### Stored entries

══════════════════════════════

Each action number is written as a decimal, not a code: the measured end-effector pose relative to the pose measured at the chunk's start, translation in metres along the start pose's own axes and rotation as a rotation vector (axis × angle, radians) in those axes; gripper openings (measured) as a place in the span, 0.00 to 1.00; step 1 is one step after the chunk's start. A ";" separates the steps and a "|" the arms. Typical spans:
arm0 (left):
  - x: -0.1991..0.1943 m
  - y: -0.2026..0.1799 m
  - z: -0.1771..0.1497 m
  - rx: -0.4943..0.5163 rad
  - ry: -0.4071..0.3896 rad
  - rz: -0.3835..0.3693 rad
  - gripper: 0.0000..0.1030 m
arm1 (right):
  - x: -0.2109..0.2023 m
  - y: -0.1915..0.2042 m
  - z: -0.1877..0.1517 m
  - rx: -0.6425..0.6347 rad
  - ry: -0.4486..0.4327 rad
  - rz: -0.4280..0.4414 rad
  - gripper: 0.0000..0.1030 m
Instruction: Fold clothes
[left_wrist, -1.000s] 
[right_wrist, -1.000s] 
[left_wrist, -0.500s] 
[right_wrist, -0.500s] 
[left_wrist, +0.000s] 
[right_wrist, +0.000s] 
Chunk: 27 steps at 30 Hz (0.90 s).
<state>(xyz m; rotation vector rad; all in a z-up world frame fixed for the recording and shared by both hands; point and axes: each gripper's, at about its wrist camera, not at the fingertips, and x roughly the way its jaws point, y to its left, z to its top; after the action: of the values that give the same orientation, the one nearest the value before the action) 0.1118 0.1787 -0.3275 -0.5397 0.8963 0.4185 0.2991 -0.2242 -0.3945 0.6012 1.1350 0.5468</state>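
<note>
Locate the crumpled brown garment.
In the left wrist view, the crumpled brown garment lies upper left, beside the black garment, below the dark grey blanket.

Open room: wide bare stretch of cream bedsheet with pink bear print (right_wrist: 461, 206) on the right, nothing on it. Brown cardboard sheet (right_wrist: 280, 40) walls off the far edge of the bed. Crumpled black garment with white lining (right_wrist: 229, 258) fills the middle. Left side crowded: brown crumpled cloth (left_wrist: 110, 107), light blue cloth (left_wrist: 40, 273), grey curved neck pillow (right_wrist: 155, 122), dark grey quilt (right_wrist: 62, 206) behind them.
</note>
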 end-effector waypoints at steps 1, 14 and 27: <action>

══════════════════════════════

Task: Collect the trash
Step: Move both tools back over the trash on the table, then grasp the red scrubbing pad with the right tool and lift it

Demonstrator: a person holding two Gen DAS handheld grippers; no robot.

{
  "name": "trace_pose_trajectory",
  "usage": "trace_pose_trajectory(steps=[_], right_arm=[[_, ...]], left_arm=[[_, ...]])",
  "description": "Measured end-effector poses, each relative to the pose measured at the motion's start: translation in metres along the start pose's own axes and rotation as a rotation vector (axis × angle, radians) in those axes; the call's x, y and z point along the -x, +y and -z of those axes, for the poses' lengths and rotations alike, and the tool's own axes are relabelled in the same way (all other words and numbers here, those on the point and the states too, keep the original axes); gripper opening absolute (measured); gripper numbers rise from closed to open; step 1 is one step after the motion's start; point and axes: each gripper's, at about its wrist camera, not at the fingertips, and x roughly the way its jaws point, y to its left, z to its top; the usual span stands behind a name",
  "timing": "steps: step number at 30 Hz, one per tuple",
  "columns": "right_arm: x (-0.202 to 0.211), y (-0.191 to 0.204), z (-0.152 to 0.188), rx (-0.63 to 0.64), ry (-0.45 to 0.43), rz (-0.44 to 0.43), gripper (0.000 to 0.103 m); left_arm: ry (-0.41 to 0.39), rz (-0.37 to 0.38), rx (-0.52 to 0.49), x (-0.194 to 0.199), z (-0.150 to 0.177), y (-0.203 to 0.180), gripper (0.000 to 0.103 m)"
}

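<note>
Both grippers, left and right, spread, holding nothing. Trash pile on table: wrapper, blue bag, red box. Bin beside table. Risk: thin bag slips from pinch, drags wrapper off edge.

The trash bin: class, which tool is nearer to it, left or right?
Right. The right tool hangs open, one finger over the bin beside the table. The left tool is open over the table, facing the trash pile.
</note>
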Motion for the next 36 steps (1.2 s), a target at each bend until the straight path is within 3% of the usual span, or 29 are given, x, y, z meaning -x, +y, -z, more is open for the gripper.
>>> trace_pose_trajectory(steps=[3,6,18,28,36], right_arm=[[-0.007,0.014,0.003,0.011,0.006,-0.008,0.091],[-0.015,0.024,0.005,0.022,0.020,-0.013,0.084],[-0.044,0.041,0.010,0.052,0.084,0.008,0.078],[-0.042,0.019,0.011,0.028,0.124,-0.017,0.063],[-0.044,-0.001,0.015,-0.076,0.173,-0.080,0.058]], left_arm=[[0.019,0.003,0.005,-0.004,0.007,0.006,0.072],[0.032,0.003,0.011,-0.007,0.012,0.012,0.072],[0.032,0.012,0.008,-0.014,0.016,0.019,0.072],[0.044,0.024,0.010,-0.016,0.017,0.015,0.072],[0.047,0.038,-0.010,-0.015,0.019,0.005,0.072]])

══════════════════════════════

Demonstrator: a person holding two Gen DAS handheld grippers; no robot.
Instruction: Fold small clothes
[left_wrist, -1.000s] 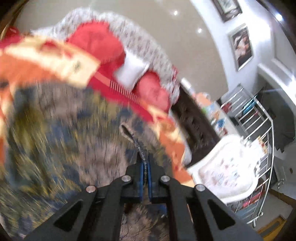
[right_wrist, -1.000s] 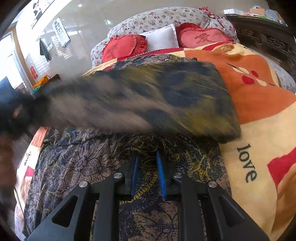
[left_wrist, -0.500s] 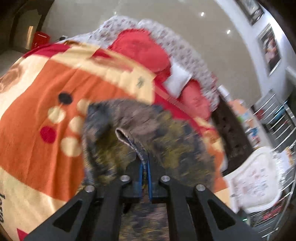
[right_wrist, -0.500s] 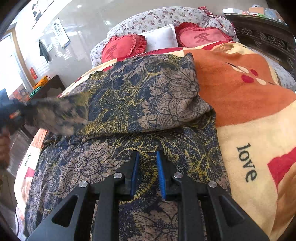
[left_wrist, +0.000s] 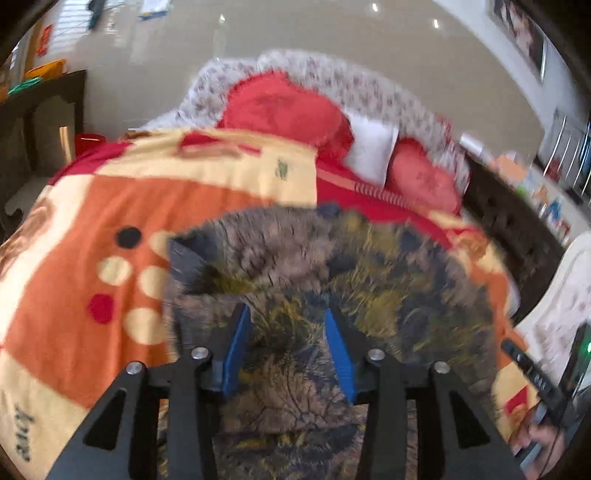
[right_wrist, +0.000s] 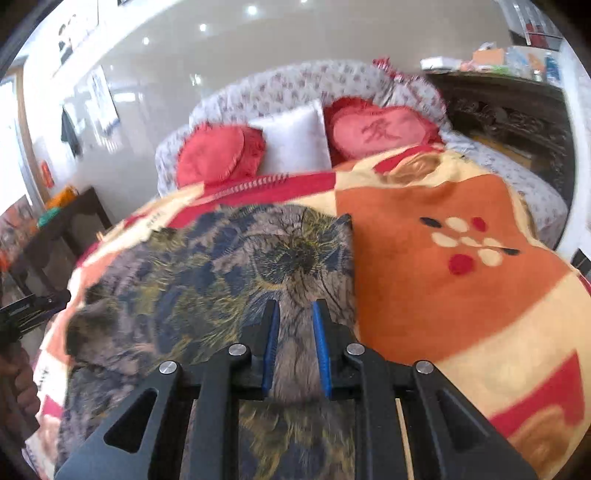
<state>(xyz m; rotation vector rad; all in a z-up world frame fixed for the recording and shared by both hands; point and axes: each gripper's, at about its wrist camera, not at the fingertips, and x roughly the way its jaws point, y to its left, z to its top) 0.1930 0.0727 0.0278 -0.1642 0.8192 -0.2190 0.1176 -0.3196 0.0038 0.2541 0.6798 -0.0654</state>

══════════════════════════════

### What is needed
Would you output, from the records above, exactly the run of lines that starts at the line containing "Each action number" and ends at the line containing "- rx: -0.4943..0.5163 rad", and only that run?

### Your solution
Each action number is written as a decimal, not a code: the measured end-effector pose relative to the pose measured at the chunk's start, translation in metres along the start pose's own axes and rotation as a rotation vector (axis × angle, radians) in those axes; gripper openings (measured) as a place in the span, 0.00 to 1.00; step 1 is one step after the chunk's start. A ";" separates the steps and a "|" the arms. Typical spans:
arm0 (left):
  - x: -0.1991..0.1943 m
  - y: -0.2026..0.1799 m
  - z: -0.1771..0.1497 m
  - rx: -0.4943..0.5163 rad

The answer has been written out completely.